EXERCISE: Among the entries below, only the lines from the one with "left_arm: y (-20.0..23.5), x" through the one with "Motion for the" are to be retyped, exactly and without pictures.

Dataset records
((
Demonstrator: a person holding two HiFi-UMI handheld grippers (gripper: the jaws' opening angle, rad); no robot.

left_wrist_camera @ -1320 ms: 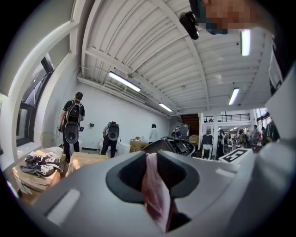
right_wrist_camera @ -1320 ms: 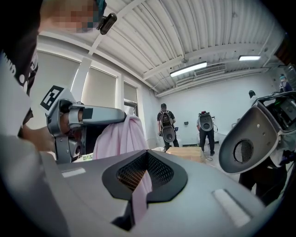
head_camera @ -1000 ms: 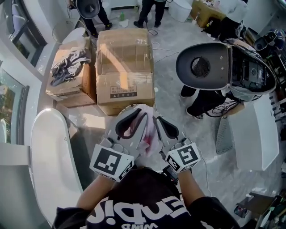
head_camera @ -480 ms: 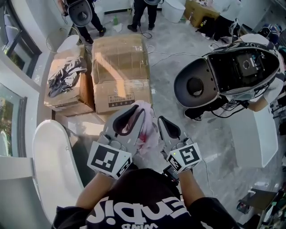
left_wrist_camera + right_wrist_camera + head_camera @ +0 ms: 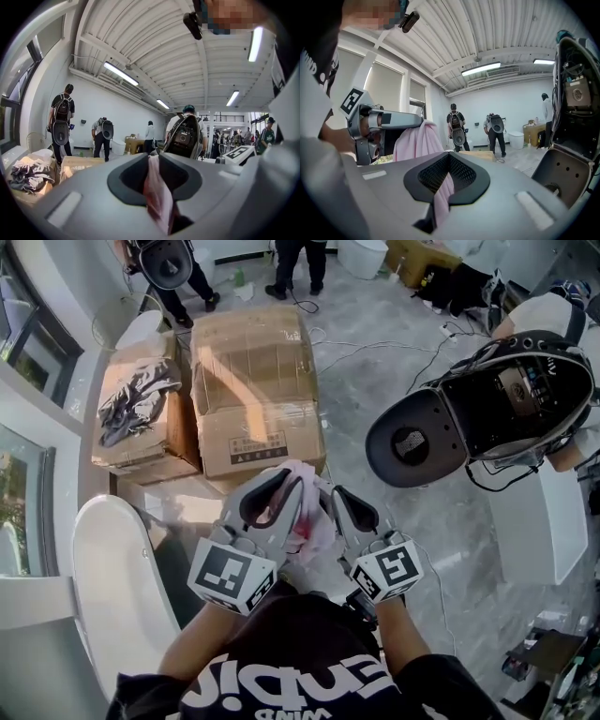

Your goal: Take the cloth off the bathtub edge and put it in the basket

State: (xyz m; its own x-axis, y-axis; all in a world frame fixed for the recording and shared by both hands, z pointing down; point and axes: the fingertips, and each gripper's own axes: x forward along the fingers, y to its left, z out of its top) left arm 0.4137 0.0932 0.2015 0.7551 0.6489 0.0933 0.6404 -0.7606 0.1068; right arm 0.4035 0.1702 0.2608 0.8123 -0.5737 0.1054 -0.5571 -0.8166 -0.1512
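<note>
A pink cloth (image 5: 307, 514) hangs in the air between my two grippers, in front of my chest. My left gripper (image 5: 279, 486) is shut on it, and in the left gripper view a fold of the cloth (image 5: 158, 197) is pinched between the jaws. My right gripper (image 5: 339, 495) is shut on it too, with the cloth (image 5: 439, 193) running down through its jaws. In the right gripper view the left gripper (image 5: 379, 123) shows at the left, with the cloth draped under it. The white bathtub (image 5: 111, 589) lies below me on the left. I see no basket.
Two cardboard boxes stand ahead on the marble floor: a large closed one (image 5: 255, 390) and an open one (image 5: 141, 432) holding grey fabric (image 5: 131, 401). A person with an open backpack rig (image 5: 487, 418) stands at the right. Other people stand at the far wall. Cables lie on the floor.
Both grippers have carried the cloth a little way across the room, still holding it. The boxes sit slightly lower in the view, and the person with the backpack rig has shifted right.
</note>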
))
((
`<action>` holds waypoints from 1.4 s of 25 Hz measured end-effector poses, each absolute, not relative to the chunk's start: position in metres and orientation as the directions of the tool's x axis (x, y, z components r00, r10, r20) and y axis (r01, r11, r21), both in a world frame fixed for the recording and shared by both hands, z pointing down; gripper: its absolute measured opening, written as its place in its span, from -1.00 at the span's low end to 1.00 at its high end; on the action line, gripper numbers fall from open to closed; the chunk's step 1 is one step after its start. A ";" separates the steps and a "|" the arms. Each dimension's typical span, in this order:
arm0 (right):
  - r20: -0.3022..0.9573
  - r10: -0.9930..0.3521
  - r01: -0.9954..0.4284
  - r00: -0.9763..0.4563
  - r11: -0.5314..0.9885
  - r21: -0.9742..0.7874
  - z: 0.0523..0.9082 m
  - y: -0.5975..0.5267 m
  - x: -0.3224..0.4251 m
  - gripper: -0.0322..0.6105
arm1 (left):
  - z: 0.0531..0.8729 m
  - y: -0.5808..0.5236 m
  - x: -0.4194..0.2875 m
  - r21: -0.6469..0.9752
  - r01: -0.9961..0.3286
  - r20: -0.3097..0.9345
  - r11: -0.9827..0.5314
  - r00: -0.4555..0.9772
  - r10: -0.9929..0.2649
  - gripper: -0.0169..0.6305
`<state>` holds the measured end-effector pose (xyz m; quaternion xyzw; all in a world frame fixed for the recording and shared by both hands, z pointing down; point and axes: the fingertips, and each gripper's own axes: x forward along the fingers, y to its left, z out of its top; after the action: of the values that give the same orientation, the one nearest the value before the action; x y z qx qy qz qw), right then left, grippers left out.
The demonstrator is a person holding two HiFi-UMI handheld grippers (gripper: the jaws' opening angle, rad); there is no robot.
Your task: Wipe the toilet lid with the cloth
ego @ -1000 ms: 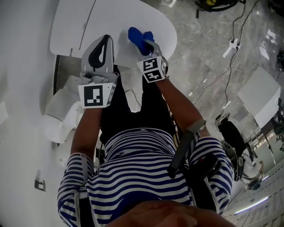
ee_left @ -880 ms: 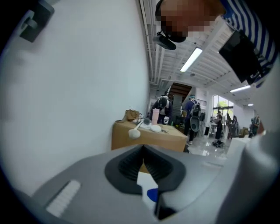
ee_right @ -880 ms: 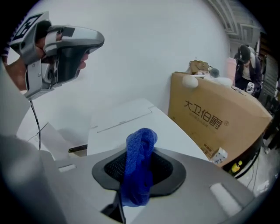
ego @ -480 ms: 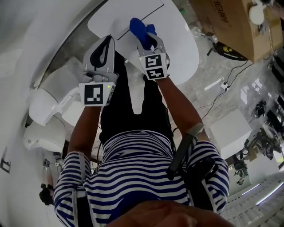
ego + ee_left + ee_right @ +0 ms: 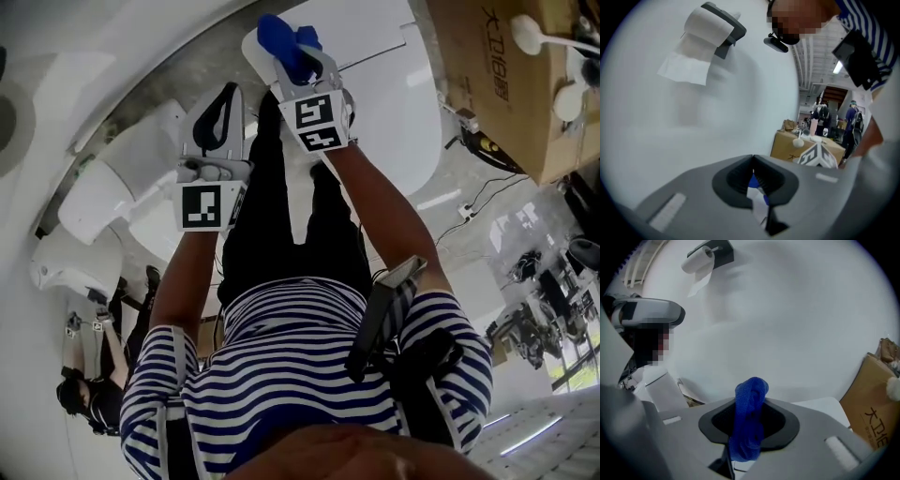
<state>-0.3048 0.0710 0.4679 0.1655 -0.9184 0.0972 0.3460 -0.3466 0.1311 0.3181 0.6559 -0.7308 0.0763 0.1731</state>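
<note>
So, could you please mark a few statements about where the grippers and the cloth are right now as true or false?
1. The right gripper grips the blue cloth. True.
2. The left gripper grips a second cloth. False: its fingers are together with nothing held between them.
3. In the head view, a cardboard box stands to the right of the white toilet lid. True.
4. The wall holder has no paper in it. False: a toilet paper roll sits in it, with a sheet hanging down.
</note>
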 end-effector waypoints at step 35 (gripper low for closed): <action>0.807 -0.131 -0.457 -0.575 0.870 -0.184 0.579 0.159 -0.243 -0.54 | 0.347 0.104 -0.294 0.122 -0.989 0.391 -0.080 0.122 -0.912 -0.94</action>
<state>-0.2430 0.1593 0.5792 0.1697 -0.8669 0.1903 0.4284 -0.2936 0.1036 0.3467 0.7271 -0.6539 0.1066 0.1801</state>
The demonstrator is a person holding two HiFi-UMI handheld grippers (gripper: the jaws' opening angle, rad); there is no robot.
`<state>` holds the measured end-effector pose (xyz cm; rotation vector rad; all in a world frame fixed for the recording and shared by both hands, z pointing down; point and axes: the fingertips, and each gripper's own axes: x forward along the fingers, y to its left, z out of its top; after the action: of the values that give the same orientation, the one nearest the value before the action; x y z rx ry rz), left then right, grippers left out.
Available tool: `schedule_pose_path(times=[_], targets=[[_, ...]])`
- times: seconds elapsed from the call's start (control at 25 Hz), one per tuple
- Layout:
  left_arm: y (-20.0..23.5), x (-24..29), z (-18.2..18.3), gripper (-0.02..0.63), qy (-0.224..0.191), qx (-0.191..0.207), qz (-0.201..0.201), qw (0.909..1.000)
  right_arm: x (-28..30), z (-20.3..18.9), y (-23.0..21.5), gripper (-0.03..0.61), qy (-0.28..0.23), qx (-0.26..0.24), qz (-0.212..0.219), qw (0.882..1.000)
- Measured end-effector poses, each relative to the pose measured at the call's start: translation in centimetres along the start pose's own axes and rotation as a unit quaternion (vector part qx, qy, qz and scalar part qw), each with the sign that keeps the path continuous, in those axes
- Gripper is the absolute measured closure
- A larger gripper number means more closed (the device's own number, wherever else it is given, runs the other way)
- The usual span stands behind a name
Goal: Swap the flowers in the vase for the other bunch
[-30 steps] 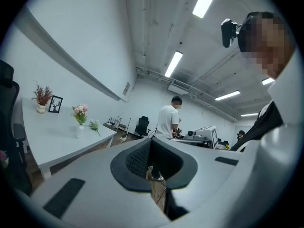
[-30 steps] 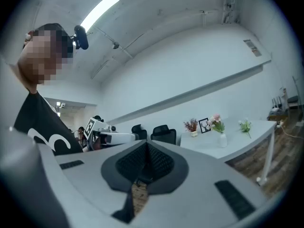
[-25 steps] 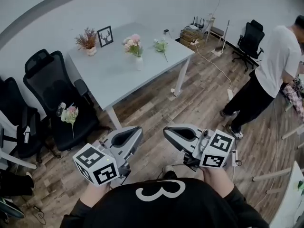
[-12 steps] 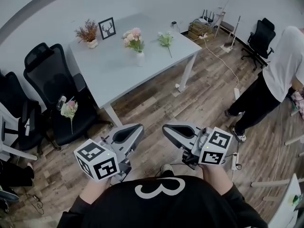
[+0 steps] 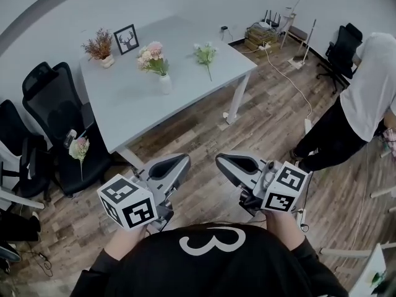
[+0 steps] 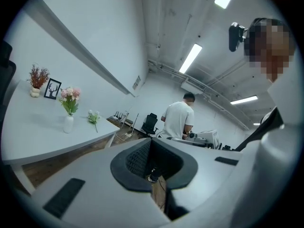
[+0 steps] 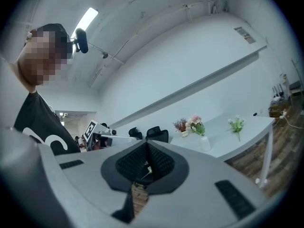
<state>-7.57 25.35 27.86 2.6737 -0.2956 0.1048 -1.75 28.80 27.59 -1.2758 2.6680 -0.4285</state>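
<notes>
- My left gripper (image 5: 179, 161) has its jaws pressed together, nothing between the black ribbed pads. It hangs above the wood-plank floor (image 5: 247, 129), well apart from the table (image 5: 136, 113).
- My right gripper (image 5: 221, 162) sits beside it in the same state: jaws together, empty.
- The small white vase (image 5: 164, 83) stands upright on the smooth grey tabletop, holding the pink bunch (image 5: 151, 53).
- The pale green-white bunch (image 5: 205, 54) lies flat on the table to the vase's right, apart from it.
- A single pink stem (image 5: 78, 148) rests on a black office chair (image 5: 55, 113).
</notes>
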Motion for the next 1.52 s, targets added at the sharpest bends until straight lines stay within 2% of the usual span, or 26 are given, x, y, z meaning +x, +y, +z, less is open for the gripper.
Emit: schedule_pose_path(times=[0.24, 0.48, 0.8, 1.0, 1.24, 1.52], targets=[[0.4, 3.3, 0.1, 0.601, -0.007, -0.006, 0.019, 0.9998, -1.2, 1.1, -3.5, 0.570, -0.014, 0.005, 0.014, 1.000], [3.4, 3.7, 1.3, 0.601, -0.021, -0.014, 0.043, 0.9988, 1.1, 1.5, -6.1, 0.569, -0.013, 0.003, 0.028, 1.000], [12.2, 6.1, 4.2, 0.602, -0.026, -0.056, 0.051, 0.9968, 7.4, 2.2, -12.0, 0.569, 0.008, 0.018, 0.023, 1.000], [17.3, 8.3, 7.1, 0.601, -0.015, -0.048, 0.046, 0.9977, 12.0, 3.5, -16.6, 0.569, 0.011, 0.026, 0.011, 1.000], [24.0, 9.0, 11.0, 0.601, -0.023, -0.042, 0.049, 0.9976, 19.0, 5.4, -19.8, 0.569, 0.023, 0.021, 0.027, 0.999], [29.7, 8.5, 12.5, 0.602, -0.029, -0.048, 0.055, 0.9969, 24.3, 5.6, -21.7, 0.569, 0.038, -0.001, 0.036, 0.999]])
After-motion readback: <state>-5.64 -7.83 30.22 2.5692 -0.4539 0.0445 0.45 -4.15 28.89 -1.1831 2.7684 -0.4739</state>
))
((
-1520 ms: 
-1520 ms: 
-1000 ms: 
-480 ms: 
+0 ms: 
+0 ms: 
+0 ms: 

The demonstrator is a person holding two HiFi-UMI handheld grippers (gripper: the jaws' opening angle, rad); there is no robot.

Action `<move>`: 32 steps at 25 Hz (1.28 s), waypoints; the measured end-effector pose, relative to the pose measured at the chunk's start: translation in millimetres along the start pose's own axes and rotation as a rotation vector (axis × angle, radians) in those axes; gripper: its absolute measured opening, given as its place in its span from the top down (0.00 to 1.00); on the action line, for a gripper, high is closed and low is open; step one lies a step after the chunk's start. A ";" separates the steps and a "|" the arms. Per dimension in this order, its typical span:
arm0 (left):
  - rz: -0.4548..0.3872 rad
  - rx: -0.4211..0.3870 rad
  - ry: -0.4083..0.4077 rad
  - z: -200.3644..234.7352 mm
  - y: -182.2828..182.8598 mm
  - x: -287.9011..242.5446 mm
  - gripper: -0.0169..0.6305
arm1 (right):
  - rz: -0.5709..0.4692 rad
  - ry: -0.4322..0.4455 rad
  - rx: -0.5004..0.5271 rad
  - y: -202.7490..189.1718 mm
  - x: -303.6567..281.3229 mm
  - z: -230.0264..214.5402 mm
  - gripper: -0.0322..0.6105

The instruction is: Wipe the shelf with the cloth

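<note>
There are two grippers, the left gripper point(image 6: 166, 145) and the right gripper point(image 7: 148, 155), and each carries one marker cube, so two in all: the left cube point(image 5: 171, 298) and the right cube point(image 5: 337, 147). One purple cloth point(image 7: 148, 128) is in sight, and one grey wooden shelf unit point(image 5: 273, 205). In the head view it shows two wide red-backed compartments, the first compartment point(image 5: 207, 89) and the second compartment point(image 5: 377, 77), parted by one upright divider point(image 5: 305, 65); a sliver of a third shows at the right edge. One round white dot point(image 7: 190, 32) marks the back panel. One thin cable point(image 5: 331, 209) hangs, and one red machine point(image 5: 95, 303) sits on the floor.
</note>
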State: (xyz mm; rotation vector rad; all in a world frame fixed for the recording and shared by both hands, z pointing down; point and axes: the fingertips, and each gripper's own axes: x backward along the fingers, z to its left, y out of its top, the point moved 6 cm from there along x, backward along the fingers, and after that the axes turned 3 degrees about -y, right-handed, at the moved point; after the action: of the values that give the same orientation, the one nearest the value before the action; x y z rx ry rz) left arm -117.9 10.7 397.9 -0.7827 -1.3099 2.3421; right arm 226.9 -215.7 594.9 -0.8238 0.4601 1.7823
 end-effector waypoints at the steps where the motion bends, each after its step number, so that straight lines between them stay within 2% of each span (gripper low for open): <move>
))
RESULT BELOW:
  left_arm: y (-20.0..23.5), x (-24..29), z (-18.2..18.3), gripper (-0.02..0.63), qy (-0.224..0.191), qx (-0.191..0.207), qz (-0.201..0.201), qw (0.909..1.000)
  right_arm: x (-28..30), z (-20.3..18.9), y (-23.0..21.5), gripper (-0.03..0.61), qy (-0.28..0.23), qx (-0.26..0.24), qz (-0.212..0.219), qw (0.882..1.000)
- Measured end-effector poses, each relative to the pose measured at the call's start: translation in centimetres along the start pose's own axes and rotation as a unit quaternion (vector part qx, qy, qz and scalar part qw), each with the sign that keeps the path continuous, in those axes
- Gripper is the absolute measured closure
- A larger gripper number means more closed (the device's own number, wherever else it is given, runs the other way)
- The usual span stands behind a name
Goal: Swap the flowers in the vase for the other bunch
[-30 steps] 
[-30 steps] 
[-25 steps] 
[-12 steps] 
[+0 steps] 
[+0 steps] 
[+0 steps] 
<state>-7.57 25.35 27.86 2.6737 -0.2956 0.1048 -1.75 28.80 27.59 -1.2758 2.6680 -0.4285</state>
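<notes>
- My left gripper (image 5: 179, 161) has its jaws pressed together, nothing between the black ribbed pads. It hangs above the wood-plank floor (image 5: 247, 129), well apart from the table (image 5: 136, 113).
- My right gripper (image 5: 221, 162) sits beside it in the same state: jaws together, empty.
- The small white vase (image 5: 164, 83) stands upright on the smooth grey tabletop, holding the pink bunch (image 5: 151, 53).
- The pale green-white bunch (image 5: 205, 54) lies flat on the table to the vase's right, apart from it.
- A single pink stem (image 5: 78, 148) rests on a black office chair (image 5: 55, 113).
</notes>
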Motion for the next 1.52 s, targets added at the sharpest bends until straight lines stay within 2% of the usual span, or 26 are given, x, y, z meaning +x, +y, +z, less is open for the gripper.

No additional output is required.